YOUR GOAL – When you reach the line with "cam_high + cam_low" in the data below, begin printing lines exactly, and stop once the line with "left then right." has been printed.

(SOURCE DATA)

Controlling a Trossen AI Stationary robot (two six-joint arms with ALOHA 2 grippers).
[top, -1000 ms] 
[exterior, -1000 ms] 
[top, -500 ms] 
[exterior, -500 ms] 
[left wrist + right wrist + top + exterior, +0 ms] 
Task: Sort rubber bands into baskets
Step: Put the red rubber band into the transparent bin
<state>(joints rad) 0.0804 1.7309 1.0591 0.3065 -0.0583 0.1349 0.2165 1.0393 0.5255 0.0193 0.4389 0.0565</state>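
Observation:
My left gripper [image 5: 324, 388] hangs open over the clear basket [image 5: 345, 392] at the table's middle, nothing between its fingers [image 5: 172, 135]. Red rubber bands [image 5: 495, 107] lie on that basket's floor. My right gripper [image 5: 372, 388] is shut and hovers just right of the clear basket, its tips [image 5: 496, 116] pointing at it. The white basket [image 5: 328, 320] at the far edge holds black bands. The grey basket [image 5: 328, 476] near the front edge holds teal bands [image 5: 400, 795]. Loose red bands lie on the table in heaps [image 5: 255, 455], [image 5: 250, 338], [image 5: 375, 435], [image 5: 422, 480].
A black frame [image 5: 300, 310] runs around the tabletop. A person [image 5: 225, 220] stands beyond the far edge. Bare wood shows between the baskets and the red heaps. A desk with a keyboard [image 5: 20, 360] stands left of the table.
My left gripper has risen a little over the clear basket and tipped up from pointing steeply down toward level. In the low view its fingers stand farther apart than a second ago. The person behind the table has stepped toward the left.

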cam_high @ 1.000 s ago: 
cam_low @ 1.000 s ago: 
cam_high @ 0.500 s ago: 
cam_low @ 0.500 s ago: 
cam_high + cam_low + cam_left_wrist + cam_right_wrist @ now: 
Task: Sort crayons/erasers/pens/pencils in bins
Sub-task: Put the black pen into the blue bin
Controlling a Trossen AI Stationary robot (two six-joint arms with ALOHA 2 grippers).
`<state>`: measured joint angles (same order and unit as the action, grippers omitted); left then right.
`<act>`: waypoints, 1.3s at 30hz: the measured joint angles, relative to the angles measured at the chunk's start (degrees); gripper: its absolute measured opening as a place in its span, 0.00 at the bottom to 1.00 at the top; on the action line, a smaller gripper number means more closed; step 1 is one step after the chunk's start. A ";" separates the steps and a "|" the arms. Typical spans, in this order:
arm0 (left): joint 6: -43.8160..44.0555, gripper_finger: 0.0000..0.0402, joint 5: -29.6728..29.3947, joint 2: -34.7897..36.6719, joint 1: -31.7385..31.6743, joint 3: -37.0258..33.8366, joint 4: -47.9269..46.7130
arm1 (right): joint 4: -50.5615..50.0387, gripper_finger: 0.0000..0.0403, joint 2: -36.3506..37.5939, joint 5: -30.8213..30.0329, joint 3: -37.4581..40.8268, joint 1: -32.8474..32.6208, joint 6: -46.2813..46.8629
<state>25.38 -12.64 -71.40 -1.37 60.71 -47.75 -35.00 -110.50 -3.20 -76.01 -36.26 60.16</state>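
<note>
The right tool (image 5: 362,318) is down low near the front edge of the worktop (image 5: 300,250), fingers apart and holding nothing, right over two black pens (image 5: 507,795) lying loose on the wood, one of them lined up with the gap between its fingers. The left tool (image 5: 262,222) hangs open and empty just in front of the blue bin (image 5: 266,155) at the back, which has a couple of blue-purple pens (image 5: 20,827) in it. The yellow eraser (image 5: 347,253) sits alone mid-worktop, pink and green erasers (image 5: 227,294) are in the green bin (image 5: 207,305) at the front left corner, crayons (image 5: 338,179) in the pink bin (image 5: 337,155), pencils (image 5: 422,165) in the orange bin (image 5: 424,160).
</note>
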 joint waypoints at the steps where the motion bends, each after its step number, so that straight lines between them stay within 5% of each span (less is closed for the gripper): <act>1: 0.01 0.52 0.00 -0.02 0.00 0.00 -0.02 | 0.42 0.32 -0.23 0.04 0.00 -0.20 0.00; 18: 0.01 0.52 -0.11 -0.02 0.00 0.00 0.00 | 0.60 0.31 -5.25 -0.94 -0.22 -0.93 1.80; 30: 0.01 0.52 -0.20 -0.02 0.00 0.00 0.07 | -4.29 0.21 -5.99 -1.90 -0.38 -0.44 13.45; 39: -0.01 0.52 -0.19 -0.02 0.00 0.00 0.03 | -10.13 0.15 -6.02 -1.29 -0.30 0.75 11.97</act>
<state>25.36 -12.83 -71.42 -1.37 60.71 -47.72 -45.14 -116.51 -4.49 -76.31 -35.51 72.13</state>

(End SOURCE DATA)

TASK RESPONSE –
cam_high + cam_low + cam_left_wrist + cam_right_wrist @ now: 
Task: Sort crayons/erasers/pens/pencils in bins
Sub-task: Put the black pen into the blue bin
Controlling a Trossen AI Stationary robot (two six-joint arms with ALOHA 2 grippers).
`<state>`: measured joint angles (same order and unit as the action, grippers omitted); left then right.

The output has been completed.